Me acompañó a dar una vuelta por el centro. Efectivamente los quirófanos estaban impecables. También las salas de hospitalización. Varios congoleños hacían ejercicios de recuperación con mucho esfuerzo. Arriba y abajo. Arriba y abajo. De pronto, me llamó la atención un hombre que se movía sobre una camilla, tumbado boca abajo, y moviendo las ruedas delanteras con las manos. Subía y bajaba las cuestas del recinto con asombrosa facilidad. Una manta fina le tapaba el cuerpo hasta media espalda. Sobre la camilla, unas gafas, y multitud de llaves. "¿Quién es ese hombre?", le pregunté a Rosario. "Ah, ése", me dijo como si esa visión fuese lo más normal del mundo. "Es Diambi, el jefe de personal".
Zacharie Diembe, 68 años, desde los 14 en silla de ruedas, y postrado en una camilla desde los 24. Casado y padre de ocho hijos. Se cayó de un cocotero cuando estudiaba en el internado de los jesuitas en Kisantu, en el sur del Congo. Desde entonces, su vida ha sido un camino de espinas que ha sabido llevar con asombrosa alegría. Se ha ganado el respeto y el cariño de todos los ciudadanos de Kinshasa. Es us un icono, sobre todo entre los minusválidos que encuentran en él un ejemplo para seguir viviendo, pero también para todos los demás. Cuando entra con su camilla al Ministerio de Sanidad para pedir financiación para el centro, las puertas se le abren. Cuando enfermó de cataratas, el ministro en persona llamó al mejor oftalmólogo de Congo para que le operara. Es una persona que hace que el mundo sea más humano, y que la vida, aunque dura y cruel, se transforme en algo bello. Una persona necesaria e imprescindible. "Aquí en Congo", me cuenta, "hay muchísimos accidentes: de coche, de moto, de bici, accidentes de tráfico. Cada día vienen al centro muchos jóvenes que ya no volverán a andar. Cuando se dan cuenta de su nueva situación, empiezan a llorar. Y ahí entro yo. Les escucho y los preparo para afrontar la vida de la mejor manera posible".

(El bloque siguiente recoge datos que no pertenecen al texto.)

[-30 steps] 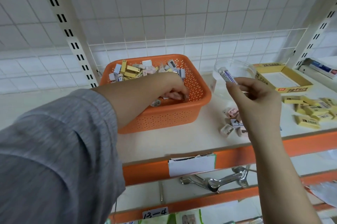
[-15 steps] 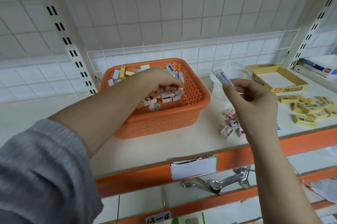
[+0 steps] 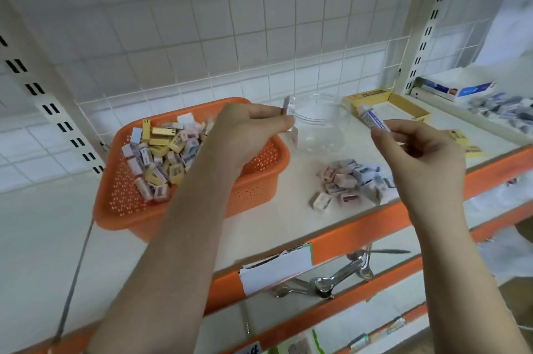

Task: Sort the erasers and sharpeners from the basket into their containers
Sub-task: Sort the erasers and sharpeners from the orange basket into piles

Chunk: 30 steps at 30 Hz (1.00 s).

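Observation:
An orange basket (image 3: 259, 180) on the shelf holds several mixed erasers and sharpeners (image 3: 161, 151). Above the basket's right rim, my left hand (image 3: 251, 131) pinches a small pale piece (image 3: 287, 107) next to a clear plastic tub (image 3: 320, 125). Over to the right, my right hand (image 3: 418, 157) holds a white and blue eraser (image 3: 373, 118) up between thumb and fingers. A pile of sharpeners (image 3: 349, 180) lies on the shelf below the tub. A yellow cardboard box (image 3: 386, 101) stands behind the right hand, with yellow erasers (image 3: 464, 141) loose beside it.
The white shelf has an orange front edge (image 3: 346, 238) with a paper label (image 3: 277, 270). White wire grid (image 3: 259, 50) backs the shelf. Metal tools (image 3: 340, 275) lie on the lower shelf. Boxed goods (image 3: 461, 91) sit on the neighbouring shelf at right.
My left hand has come up out of the basket with a small piece and moved right toward the clear tub. My right hand still holds its eraser; the view has shifted left.

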Each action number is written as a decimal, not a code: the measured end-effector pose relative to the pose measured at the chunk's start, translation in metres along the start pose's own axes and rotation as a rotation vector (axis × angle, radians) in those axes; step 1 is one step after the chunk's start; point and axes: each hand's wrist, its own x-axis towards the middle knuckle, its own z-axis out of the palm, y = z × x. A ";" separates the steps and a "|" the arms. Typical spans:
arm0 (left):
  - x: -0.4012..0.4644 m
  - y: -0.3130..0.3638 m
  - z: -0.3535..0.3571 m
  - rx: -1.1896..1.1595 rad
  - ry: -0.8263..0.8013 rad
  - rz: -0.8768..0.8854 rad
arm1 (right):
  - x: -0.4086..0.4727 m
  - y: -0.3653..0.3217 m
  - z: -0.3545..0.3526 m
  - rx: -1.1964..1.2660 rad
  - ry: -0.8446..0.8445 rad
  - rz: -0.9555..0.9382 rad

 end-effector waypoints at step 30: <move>0.030 0.079 0.375 0.174 0.070 0.149 | 0.294 0.185 -0.301 -0.756 0.045 0.284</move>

A él le ocurrió lo mismo. Le costó un año comprender que su espina dorsal se había roto para siempre, que nunca volvería a jugar con sus amigos, y que no había curación para él. Pero no se desanimó. Hace 45 años, se enteró de que una mujer belga, Yolande De Cracye, iba a abrir un centro para minusválidos en el centro de Kinshasa. Y ahí se presentó. "¿Qué sabe hacer usted?", le preguntaron. "Sé escuchar", respondió. Y lo contrataron como Jefe de Personal. Hasta hoy.
El hospital se amplió. El gobierno cedió el terreno y varias ONGs empezaron a levantar pabellones, hasta convertirse en el centro de referencia de traumatología de la República Democrática del Congo. "Antiguamente, si una persona tenía un accidente era abandonada o apartada de la familia. Ahora ese concepto ha cambiado. Las familias empiezan a entender que estas personas también pueden desenvolverse con una pequeña ayuda y que sus vidas son útiles", explica Diembe, al mismo tiempo que entra y sale por los distintos pabellones, cerrando las puertas a su paso. Es la biblioteca de este centro: recuerda datos, nombres, rostros de personas e infinidad de historias, pero sólo una con final triste, la de un joven que se acababa de licenciar en Medicina, después de muchísimo esfuerzo. Tras conseguir el título se fue a jugar un partido de fútbol con sus amigos, con tan mala suerte que, en una caída brusca, se partió la columna vertebral y quedó paralítico. "Intenté ayudarle", recuerda con el rostro acongojado. "Pero se suicido". Ha sido el único caso. "Pero lo siento como un gran fracaso". Ocurrió hace muchos años, pero a Diembe, cuando se acuerda, le asoman todavía las lágrimas en sus ojos. Qué gran hombre.